> _Directions for this task_
An exact copy of all the data below is needed, without its pictures.

> _Input data_
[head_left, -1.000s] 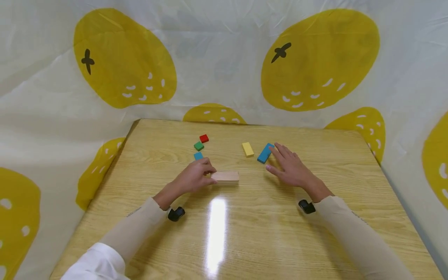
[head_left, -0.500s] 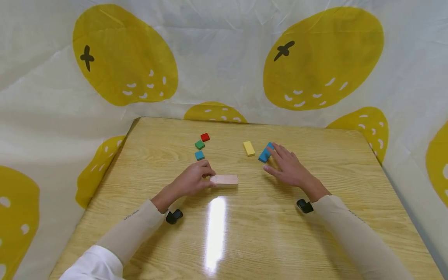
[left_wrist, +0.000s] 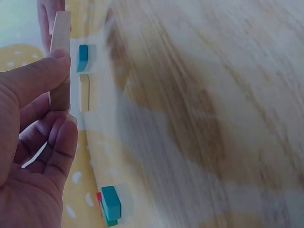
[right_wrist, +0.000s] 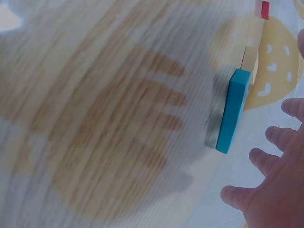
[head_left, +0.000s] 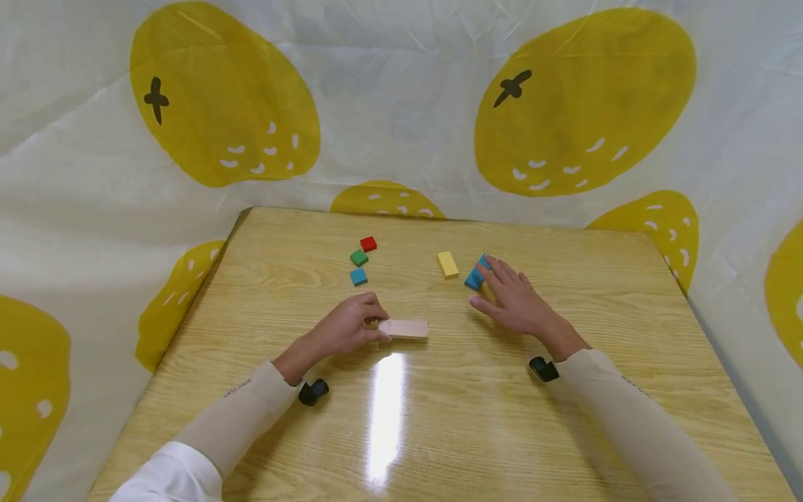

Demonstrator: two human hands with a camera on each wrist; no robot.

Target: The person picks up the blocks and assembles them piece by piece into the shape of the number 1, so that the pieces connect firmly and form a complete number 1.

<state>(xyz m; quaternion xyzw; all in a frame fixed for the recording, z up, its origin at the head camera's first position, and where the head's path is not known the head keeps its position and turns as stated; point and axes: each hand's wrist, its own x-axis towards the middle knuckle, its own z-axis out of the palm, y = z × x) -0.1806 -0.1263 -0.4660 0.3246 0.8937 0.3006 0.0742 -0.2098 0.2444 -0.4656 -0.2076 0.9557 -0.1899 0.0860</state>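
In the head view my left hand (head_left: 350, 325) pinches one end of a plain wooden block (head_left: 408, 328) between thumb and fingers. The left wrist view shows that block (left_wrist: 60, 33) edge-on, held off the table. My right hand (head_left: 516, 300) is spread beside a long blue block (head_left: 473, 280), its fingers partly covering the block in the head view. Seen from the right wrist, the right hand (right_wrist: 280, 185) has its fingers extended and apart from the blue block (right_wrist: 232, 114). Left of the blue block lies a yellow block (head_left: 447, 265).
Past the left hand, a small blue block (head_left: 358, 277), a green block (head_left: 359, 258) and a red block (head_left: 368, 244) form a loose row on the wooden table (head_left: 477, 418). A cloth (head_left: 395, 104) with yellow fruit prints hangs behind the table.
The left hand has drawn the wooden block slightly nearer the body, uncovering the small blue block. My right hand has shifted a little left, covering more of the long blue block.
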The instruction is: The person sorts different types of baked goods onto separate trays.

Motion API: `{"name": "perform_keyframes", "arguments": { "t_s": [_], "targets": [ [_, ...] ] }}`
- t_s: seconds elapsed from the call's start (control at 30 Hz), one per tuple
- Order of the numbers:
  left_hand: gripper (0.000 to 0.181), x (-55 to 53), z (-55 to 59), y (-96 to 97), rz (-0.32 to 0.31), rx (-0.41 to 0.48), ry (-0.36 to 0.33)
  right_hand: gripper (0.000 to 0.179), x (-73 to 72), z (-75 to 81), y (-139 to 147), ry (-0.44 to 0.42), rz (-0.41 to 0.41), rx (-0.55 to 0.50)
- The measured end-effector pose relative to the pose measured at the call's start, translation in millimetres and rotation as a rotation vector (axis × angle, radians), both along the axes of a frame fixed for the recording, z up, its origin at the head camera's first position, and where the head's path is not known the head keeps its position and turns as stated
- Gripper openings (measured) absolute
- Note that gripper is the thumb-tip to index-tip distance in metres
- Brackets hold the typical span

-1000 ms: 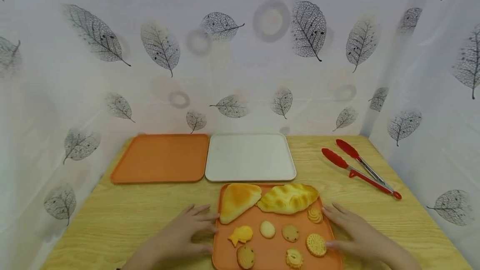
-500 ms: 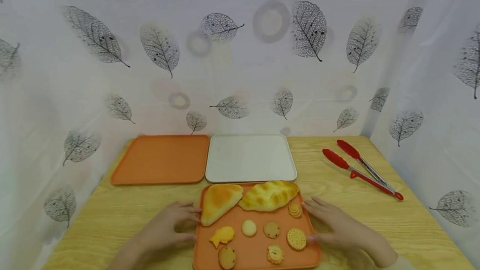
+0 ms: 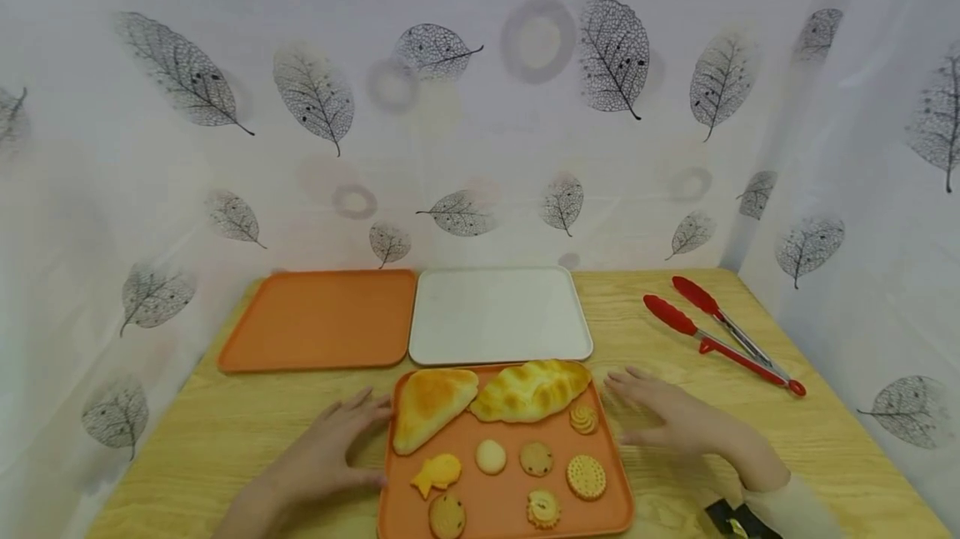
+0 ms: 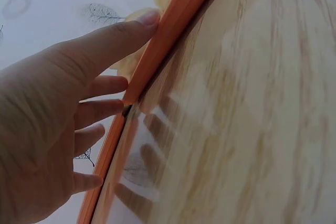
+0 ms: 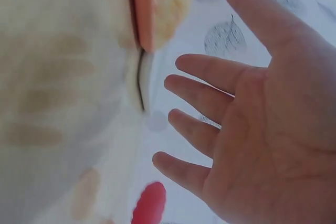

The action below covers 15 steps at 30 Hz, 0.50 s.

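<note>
An orange tray point(image 3: 502, 493) lies at the front of the table. At its back are a triangular bread point(image 3: 433, 407) and a long bread loaf point(image 3: 531, 391). Nearer the front lie several small biscuits, among them a fish-shaped one point(image 3: 437, 473) and a round dotted one point(image 3: 586, 476). My left hand point(image 3: 330, 451) is at the tray's left side, fingers extended; in the left wrist view its thumb touches the tray's edge. Off the tray's right side, my right hand point(image 3: 671, 414) is held apart from it with fingers spread and nothing in them.
Behind stand a second orange tray point(image 3: 322, 321) at left and a white tray point(image 3: 498, 314) beside it. Red-tipped tongs point(image 3: 723, 339) lie on the wooden table point(image 3: 202, 439) at right. A leaf-patterned curtain point(image 3: 480, 131) surrounds the table at the back and sides.
The front tray with its breads and biscuits has slid left, both hands moving along with it. My right hand has since come away from the tray's right edge.
</note>
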State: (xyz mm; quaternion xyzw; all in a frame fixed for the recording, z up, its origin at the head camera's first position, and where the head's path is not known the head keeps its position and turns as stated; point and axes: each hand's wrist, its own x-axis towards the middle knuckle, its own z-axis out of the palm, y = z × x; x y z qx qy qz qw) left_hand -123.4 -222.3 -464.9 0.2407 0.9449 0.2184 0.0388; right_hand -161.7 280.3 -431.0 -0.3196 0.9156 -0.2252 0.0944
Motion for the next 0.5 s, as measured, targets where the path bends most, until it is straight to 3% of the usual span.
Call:
{"name": "perform_keyframes", "arguments": {
  "t_s": [0.2, 0.33, 0.43, 0.5],
  "targets": [
    [0.099, 1.5, -1.4, 0.5, 0.015, -0.046, -0.002, 0.071, -23.4, 12.6, 20, 0.046, -0.172, -0.112],
    [0.1, 1.4, -0.9, 0.9, 0.008, -0.056, -0.009, 0.072, -40.2, 12.9, 40, 0.159, -0.272, -0.177],
    [0.1, 1.4, -0.7, 0.8, 0.008, -0.056, -0.014, 0.078, -50.9, 8.9, 57, 0.221, -0.351, -0.146],
    [0.101, 1.5, -0.5, 0.7, 0.012, -0.052, -0.019, 0.084, -56.7, 5.0, 68, 0.203, -0.409, -0.098]
  ]
}}
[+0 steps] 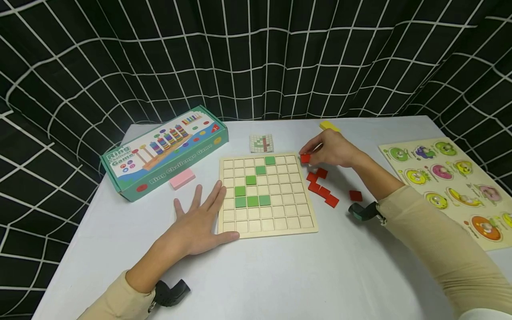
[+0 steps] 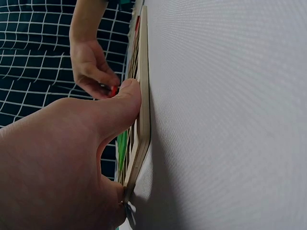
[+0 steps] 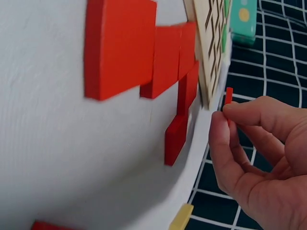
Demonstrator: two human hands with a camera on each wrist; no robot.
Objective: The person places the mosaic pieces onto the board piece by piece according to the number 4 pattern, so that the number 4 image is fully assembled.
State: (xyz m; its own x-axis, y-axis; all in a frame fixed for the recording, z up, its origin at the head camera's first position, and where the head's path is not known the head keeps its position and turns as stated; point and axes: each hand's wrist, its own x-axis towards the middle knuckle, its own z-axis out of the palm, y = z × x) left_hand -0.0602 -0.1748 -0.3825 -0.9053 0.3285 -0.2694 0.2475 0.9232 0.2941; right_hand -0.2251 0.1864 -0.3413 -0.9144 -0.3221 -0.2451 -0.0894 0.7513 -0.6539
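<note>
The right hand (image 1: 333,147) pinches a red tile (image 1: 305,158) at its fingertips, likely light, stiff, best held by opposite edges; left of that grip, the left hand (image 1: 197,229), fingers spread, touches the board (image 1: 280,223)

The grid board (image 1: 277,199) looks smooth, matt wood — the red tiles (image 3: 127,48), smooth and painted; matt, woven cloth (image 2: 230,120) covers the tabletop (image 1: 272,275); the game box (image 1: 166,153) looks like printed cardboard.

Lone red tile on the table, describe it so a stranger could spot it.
Find the gridded wooden board, then the cluster of red tiles to its right. Farther right lies the lone red tile, set apart from the cluster by bare white tabletop.
</note>
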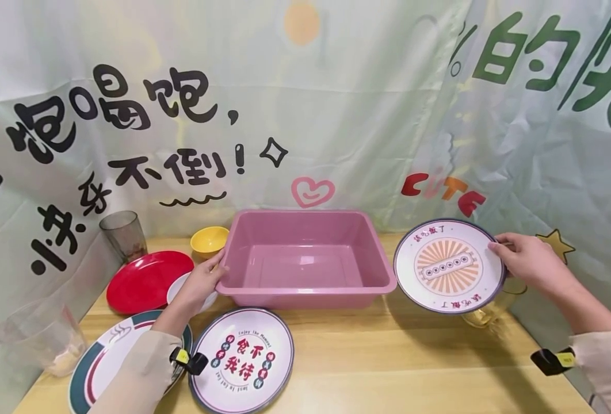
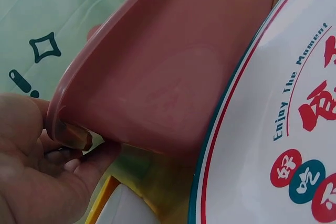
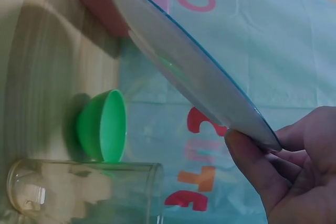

> _Result_
[head_left, -1.000s] 
[head_left, -0.500s] 
[left_wrist, +0.000s] 
[right_wrist, +0.000s] 
[head_left, +0.000s] 

Demonstrator: two human hands with a camera on each wrist; no robot.

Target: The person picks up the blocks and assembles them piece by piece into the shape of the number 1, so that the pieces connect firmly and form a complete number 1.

<state>(xyz m; quaternion xyzw; all in a frame fixed for the recording, z up, its origin at the head camera's first position, and where the head's path is not known the head keeps its position and turns as stated; point and axes: each hand's wrist, its own x-axis towards the middle knuckle, its own z-axis out of the palm, y = z × x) -0.1806 -0.1263 -0.4660 0.3246 0.8937 0.3006 0.0742 -0.2098 0.2444 -0.4656 -0.2076 0.9557 -0.1899 0.0860</state>
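In the head view my left hand (head_left: 350, 325) pinches one end of a plain wooden block (head_left: 408, 328) between thumb and fingers. The left wrist view shows that block (left_wrist: 60, 33) edge-on, held off the table. My right hand (head_left: 516, 300) is spread beside a long blue block (head_left: 473, 280), its fingers partly covering the block in the head view. Seen from the right wrist, the right hand (right_wrist: 280, 185) has its fingers extended and apart from the blue block (right_wrist: 232, 114). Left of the blue block lies a yellow block (head_left: 447, 265).
Past the left hand, a small blue block (head_left: 358, 277), a green block (head_left: 359, 258) and a red block (head_left: 368, 244) form a loose row on the wooden table (head_left: 477, 418). A cloth (head_left: 395, 104) with yellow fruit prints hangs behind the table.
The left hand has drawn the wooden block slightly nearer the body, uncovering the small blue block. My right hand has shifted a little left, covering more of the long blue block.
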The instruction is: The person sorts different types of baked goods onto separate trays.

Motion API: `{"name": "perform_keyframes", "arguments": { "t_s": [_], "targets": [ [_, ...] ] }}`
- t_s: seconds elapsed from the call's start (control at 30 Hz), one per tuple
- Order of the numbers:
  left_hand: gripper (0.000 to 0.181), x (-55 to 53), z (-55 to 59), y (-96 to 97), rz (-0.32 to 0.31), rx (-0.41 to 0.48), ry (-0.36 to 0.33)
  right_hand: gripper (0.000 to 0.179), x (-73 to 72), z (-75 to 81), y (-139 to 147), ry (-0.44 to 0.42), rz (-0.41 to 0.41), rx (-0.55 to 0.50)
- The measured end-effector pose relative to the pose measured at the call's start, translation in millimetres and rotation as a rotation vector (axis × angle, radians), both along the axes of a frame fixed for the recording, z up, its origin at the head camera's first position, and where the head's path is not known the head keeps its position and turns as stated
- Gripper openings (measured) absolute
- Note that gripper is the thumb-tip to index-tip distance in metres
- Brackets hold the typical span

-1000 ms: 
-500 ms: 
+0 ms: 
+0 ms: 
+0 ms: 

The action below covers 15 steps at 30 Hz, 0.50 s.

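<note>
An orange tray point(image 3: 502, 493) lies at the front of the table. At its back are a triangular bread point(image 3: 433, 407) and a long bread loaf point(image 3: 531, 391). Nearer the front lie several small biscuits, among them a fish-shaped one point(image 3: 437, 473) and a round dotted one point(image 3: 586, 476). My left hand point(image 3: 330, 451) is at the tray's left side, fingers extended; in the left wrist view its thumb touches the tray's edge. Off the tray's right side, my right hand point(image 3: 671, 414) is held apart from it with fingers spread and nothing in them.
Behind stand a second orange tray point(image 3: 322, 321) at left and a white tray point(image 3: 498, 314) beside it. Red-tipped tongs point(image 3: 723, 339) lie on the wooden table point(image 3: 202, 439) at right. A leaf-patterned curtain point(image 3: 480, 131) surrounds the table at the back and sides.
The front tray with its breads and biscuits has slid left, both hands moving along with it. My right hand has since come away from the tray's right edge.
</note>
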State: (xyz mm; quaternion xyzw; all in a frame fixed for the recording, z up, its origin at the head camera's first position, and where the head's path is not known the head keeps its position and turns as stated; point and axes: each hand's wrist, its own x-axis towards the middle knuckle, its own z-axis out of the palm, y = z × x; x y z qx qy qz qw) left_hand -123.4 -222.3 -464.9 0.2407 0.9449 0.2184 0.0388; right_hand -161.7 280.3 -431.0 -0.3196 0.9156 -0.2252 0.0944
Motion for the next 0.5 s, as measured, targets where the path bends most, until it is straight to 3% of the usual span.
Call:
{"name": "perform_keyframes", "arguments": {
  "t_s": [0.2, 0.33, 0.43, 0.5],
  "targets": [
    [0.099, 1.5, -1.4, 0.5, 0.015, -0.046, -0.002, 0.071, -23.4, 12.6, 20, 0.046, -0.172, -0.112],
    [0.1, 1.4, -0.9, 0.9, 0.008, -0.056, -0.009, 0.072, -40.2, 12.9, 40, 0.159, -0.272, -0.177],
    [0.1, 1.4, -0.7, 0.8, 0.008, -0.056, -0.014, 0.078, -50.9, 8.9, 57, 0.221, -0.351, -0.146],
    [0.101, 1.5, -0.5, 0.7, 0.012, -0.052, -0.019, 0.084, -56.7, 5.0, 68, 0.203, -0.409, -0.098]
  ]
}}
[+0 steps] 
[+0 steps] 
[+0 steps] 
Demonstrator: two human hands with a camera on each wrist; no robot.
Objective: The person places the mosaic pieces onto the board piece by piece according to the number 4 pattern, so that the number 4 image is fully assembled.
State: (xyz m; its own x-axis, y-axis; all in a frame fixed for the recording, z up, its origin at the head camera's first position, and where the head's path is not known the head keeps its position and turns as stated; point and axes: each hand's wrist, its own x-axis towards the middle knuckle, its own z-axis out of the palm, y = z × x) left_hand -0.0602 -0.1748 -0.3825 -0.9053 0.3285 -0.2694 0.2475 0.9232 0.2941; right_hand -0.2251 0.1864 -0.3413 -0.9144 -0.3221 -0.2451 -0.0894 0.7513 -0.6539
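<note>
The right hand (image 1: 333,147) pinches a red tile (image 1: 305,158) at its fingertips, likely light, stiff, best held by opposite edges; left of that grip, the left hand (image 1: 197,229), fingers spread, touches the board (image 1: 280,223)

The grid board (image 1: 277,199) looks smooth, matt wood — the red tiles (image 3: 127,48), smooth and painted; matt, woven cloth (image 2: 230,120) covers the tabletop (image 1: 272,275); the game box (image 1: 166,153) looks like printed cardboard.

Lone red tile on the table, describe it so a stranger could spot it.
Find the gridded wooden board, then the cluster of red tiles to its right. Farther right lies the lone red tile, set apart from the cluster by bare white tabletop.
</note>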

The response to the exercise has been completed.